Wednesday, July 25, 2012

Cenovus profit falls on weak oil and gas prices

(Reuters) - Canadian independent oil producer Cenovus Energy Inc's second-quarter profit fell 40 percent on weaker prices for oil and natural gas.

Net earnings fell to C$396 million, or 52 Canadian cents per share, from C$655 million, or 86 Canadian cents per share.

Cenovus has a rapidly expanding Canadian oil sands operation, co-owned with ConocoPhillips, and a 50 percent share in two U.S. refineries operated by Phillips 66.

Operating earnings, which exclude most one-time and unusual items, fell to C$283 million, or 37 Canadian cents, from C$395 million, or 52 Canadian cents per share, a year earlier.

Cenovus's cash flow, a key indicator of its ability to pay for new projects, fell about 2 percent to C$925 million, or C$1.22 per share, from C$939 million, or C$1.24 per share, a year earlier.

Total oil production rose 28 percent to 155,566 barrels per day, whereas natural gas production fell 9 percent to 596 million cubic feet per day.

Production from the company's Christina Lake and Foster Creek oil sands projects rose 38 percent to 80,317 barrels per day.

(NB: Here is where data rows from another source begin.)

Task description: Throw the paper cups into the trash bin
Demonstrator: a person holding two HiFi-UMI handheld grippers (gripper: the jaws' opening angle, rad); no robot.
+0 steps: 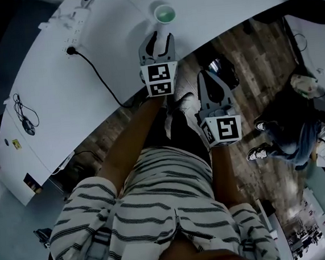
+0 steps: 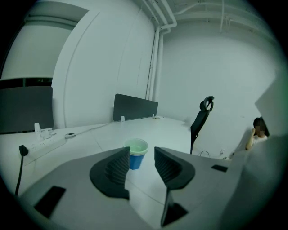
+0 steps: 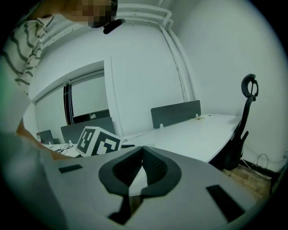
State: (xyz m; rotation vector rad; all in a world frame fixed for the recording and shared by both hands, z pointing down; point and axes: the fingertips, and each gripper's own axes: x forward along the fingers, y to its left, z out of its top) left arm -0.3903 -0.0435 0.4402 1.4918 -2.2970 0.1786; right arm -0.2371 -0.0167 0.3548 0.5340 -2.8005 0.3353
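One paper cup (image 1: pixel 164 13) on the table (image 1: pixel 113 34); left gripper (image 2: pixel 141 158) released just short, one jaw hiding its side; right gripper (image 3: pixel 143 155) clenched, empty.

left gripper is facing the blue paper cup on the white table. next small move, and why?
Probably ease the left gripper straight forward until the upright blue paper cup sits between its pads, then close. Its jaws stand apart, and the cup stands untouched ahead of the tips on the white table, roughly in line with the gap. The right gripper is shut and empty.
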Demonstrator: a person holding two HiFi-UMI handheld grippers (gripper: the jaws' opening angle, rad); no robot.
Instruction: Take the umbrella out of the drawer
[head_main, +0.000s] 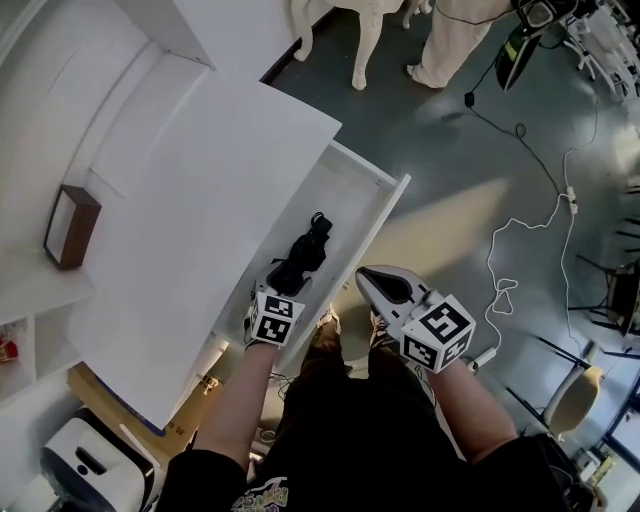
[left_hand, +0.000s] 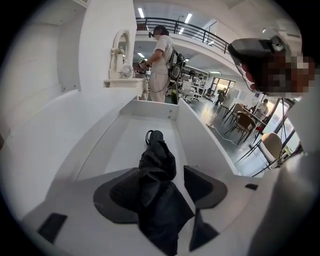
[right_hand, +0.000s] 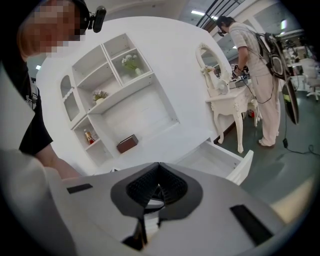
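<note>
The step in hand looks like the grasp. The left gripper (left_hand: 165, 186) should sink so both pads bracket the bundle's thick middle, then close squarely rather than pinch loose cloth. The folded black fabric umbrella (left_hand: 158, 162) lies lengthwise in the open white drawer (head_main: 386, 214), its near end between the wide-open jaws and not yet clamped. The right gripper (right_hand: 159, 188), jaws closed on nothing, hangs just right of the drawer.

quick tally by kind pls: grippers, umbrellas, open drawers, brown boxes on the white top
Grippers: 2, left gripper and right gripper
Umbrellas: 1, black umbrella
Open drawers: 1, white drawer
Brown boxes: 1, brown box
Total: 5
</note>
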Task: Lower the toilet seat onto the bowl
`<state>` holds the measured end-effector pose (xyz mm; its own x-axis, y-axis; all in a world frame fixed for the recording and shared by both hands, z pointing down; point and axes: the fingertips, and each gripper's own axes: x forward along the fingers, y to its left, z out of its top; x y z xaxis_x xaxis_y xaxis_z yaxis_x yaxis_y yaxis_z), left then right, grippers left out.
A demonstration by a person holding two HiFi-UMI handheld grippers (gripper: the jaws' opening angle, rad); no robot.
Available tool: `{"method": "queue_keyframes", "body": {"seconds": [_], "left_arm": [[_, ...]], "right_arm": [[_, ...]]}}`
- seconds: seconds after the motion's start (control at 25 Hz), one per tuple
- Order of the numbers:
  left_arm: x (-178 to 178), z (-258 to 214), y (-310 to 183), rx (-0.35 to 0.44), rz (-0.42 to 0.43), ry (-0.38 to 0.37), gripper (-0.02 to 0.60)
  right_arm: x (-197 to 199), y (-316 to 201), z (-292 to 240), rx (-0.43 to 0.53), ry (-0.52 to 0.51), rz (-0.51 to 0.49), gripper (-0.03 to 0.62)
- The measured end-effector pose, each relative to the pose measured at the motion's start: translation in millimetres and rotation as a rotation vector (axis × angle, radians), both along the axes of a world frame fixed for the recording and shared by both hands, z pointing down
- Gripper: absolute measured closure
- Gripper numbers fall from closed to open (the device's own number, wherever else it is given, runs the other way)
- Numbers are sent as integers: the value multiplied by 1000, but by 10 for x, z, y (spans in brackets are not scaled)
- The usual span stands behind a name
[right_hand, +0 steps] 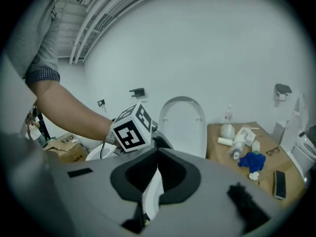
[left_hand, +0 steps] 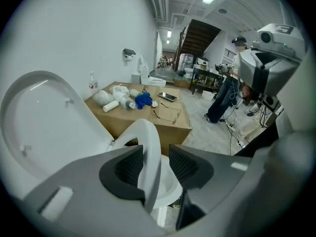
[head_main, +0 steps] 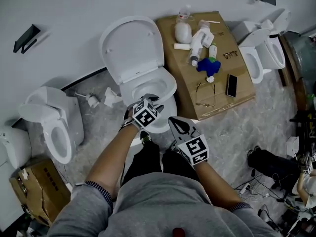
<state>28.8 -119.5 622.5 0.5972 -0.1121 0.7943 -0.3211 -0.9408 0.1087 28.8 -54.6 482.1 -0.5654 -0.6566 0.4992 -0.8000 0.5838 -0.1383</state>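
The white toilet (head_main: 165, 113) stands against the wall with its lid (head_main: 132, 48) up. Its seat (head_main: 148, 89) lies low over the bowl. My left gripper (head_main: 150, 98) is at the seat's front edge. In the left gripper view the seat rim (left_hand: 149, 147) runs between the jaws of the left gripper (left_hand: 157, 164): it lies against the left pad, and a gap shows at the right pad, so the gripper is open. My right gripper (head_main: 174, 121) hovers just right of it, in front of the bowl. In its own view the right gripper (right_hand: 157, 154) has its tips together and holds nothing.
A cardboard box (head_main: 242, 95) right of the toilet carries bottles, a blue cloth (head_main: 207, 64), a phone (head_main: 231, 85) and glasses. Other toilets stand at the left (head_main: 54, 127) and the far right (head_main: 261, 53). A smaller carton (head_main: 37, 191) sits lower left. Cables lie at the lower right.
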Motion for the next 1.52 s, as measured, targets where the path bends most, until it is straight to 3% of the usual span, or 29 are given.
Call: {"method": "queue_keyframes", "body": {"seconds": [0.6, 1.52], "left_arm": [[173, 392, 420, -43, -109, -35, 408], [306, 1138, 1017, -134, -174, -44, 419]], "right_arm": [[463, 140, 410, -24, -3, -43, 580], [556, 346, 1227, -92, -32, -47, 580]]}}
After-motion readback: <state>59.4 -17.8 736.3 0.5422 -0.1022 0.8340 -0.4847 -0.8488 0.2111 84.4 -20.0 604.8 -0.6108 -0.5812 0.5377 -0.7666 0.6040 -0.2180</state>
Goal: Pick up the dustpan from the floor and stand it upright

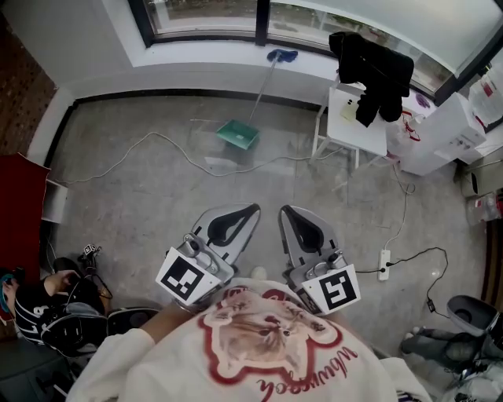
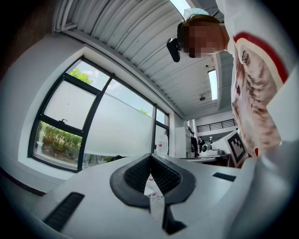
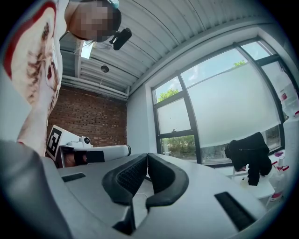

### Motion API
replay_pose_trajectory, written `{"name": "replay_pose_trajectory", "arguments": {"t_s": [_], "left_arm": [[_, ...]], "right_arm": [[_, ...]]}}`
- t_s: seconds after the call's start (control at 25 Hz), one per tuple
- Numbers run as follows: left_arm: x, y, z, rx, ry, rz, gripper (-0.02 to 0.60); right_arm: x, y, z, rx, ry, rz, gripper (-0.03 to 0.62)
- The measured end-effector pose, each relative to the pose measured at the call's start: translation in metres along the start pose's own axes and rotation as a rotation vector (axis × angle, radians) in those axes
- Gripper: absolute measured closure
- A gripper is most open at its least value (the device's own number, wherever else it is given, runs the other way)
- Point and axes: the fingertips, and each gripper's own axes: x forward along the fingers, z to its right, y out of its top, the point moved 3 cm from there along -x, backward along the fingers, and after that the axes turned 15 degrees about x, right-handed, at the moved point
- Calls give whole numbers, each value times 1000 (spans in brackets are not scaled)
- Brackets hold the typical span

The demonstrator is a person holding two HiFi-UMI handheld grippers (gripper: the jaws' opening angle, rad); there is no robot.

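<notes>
Holding the left gripper (image 1: 250, 212) and right gripper (image 1: 288, 212) at my chest, both clenched on nothing, I judge the reach not yet begun. The dustpan (image 1: 238, 134) sits on the floor under the window, well ahead. Next I approach and spread a jaw pair. A white cable (image 1: 169, 145) crosses between us, and a small worktop (image 1: 354, 133) stands near the dustpan's right.

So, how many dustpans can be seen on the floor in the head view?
1. The green dustpan is on the floor below the window, left of the white table. Another could be hidden behind the person's body.
</notes>
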Motion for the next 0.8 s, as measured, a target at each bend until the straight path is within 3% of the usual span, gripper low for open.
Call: {"name": "replay_pose_trajectory", "arguments": {"t_s": [0.32,0.8], "left_arm": [[25,-15,31,-13,-30,-41,561],[102,-30,1,8,-92,18,561]], "right_arm": [[-21,-8,19,-48,41,-43,569],[-1,17,101,-56,-63,27,569]]}}
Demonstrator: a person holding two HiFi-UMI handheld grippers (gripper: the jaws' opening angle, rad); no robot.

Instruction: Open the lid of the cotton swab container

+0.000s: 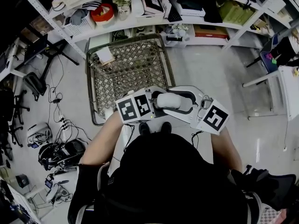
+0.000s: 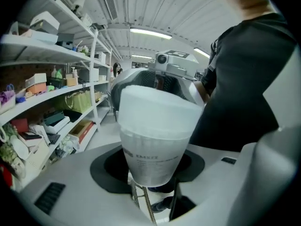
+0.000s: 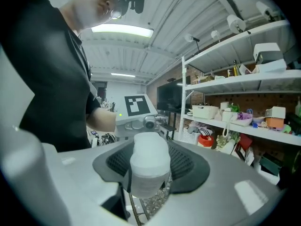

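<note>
My left tongs [image 2: 153,147] grip the cotton swab container [image 1: 169,101] with jaws wide; my right tongs [image 3: 149,171] clamp its lid [image 3: 149,149], which is still on, so the opening itself remains.

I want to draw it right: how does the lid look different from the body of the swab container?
The lid is plain cloudy white; the body is clearer and carries dark print. The lid looks wider than the body, which narrows toward its base. Both are round, and they are joined: the lid is on.
</note>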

Weaker prices for both oil and natural gas were somewhat offset by the increase in oil production, the company said in a statement.

In the April-June quarter, U.S. crude oil prices fell 9 percent from the year-ago period to average $93 per barrel.

In the same period, natural gas prices fell 46 percent from a year earlier to average $2.4 per million British thermal units.

Cenovus shares closed at C$32.10 on Tuesday on the Toronto Stock Exchange.